And the Rack spec should explicitly specify this behaviour, as the CGI
spec does:
http://hoohoo.ncsa.uiuc.edu/cgi/env.html
Cheers,
Sam
diff --git a/lib/rack/lint.rb b/lib/rack/lint.rb
index 7eb0543..66d252b 100644
--- a/lib/rack/lint.rb
+++ b/lib/rack/lint.rb
@@ -88,7 +88,9 @@ module Rack
## within the application. This may be an
## empty string, if the request URL targets
## the application root and does not have a
- ## trailing slash.
+ ## trailing slash. This information should be
+ ## decoded by the server if it comes from a
+ ## URL.
>> The same is not true for Thin and Mongrel so I think it's a bug. I
>> fixed the issue in a fork of the rack repository:
>> http://github.com/bahuvrihi/rack/commit/f88976c314dbab84a001610996e5f69f4dad25eb
>
> And the Rack spec should explicitly specify this behaviour, as the CGI
> spec does:
Both applied, thanks.
--
Christian Neukirchen <chneuk...@gmail.com> http://chneukirchen.org
I think the implementation and spec are at odds now, no? The spec says
PATH_INFO should be decoded but the handlers all leave PATH_INFO
encoded. Am I reading this wrong?
Thanks,
Ryan
> Rack can specify whatever behaviour it likes, but the problem if we
> say that handlers should *not* decode PATH_INFO is that in some cases
> it may have already been done (e.g. when Rack is running as a CGI).
When would it be useful to have it not decoded?
--
stadik.net
The Rack spec adopts the definitions of CGI in terms of what it passes
in the request.
PATH_INFO comes from the CGI spec, and it says it should be decoded.
It also says a server MAY reject a request as invalid that has URL
encoded '/' characters, because (as you point out), it causes loss of
information.
The server MAY
impose restrictions and limitations on what values it permits for
PATH_INFO, and MAY reject the request with an error if it encounters
any values considered objectionable. That MAY include any requests
that would result in an encoded "/" being decoded into PATH_INFO, as
this might represent a loss of information to the script.

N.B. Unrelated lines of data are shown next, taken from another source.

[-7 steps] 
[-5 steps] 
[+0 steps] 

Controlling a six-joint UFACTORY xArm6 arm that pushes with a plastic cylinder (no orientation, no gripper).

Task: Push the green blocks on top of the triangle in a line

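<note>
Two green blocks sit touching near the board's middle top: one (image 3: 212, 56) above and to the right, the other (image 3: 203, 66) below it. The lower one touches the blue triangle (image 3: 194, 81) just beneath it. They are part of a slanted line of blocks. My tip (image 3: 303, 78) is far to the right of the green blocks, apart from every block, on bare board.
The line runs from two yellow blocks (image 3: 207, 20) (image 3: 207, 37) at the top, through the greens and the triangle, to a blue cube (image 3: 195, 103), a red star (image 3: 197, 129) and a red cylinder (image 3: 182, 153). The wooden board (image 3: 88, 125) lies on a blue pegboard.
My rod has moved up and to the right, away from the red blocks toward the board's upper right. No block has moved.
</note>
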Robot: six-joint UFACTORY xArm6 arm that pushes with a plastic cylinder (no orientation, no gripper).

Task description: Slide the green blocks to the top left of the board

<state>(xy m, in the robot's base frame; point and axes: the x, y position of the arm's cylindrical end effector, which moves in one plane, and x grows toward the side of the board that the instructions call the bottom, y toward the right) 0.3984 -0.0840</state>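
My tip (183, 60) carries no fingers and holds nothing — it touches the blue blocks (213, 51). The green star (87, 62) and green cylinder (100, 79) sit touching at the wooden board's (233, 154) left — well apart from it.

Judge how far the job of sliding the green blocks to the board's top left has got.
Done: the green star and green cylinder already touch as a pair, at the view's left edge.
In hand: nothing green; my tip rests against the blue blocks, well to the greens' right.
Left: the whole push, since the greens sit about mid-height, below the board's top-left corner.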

- http://www.ietf.org/rfc/rfc3875.txt, section 4.1.5
Maybe the PATH_INFO should obey the CGI spec, but there should be a
rack-specific env variable ("rack.path_info") that either doesn't
url-decode the path?
Might be worth looking at wsapi to see what they do, probably a wealth
of experience there.
Cheers,
Sam
Except there's this: "/foo%252Fbar".
Thanks,
Ryan
> Except there's this: "/foo%252Fbar".
Escaping is hell on earth.
Probably, though it might depend on why the middleware is modifying
the env. I'd think doing so would generally be a bad idea. There is a
lot of redundancy in the env as passed by Apache, anyway. Middleware
doesn't have a good chance of meaningfully rewriting it all.
> So the only characters which cannot appear unencoded are / ? # [ ]
And %.
> So actually, it's safe to unencode everything *except* %2F. This could
> be achieved by:
And %25, which used to arrive in the PATH_INFO decoded, so this seems
to be an attempt to make handling / in path components unambiguously
possible, at the expense of making % harder.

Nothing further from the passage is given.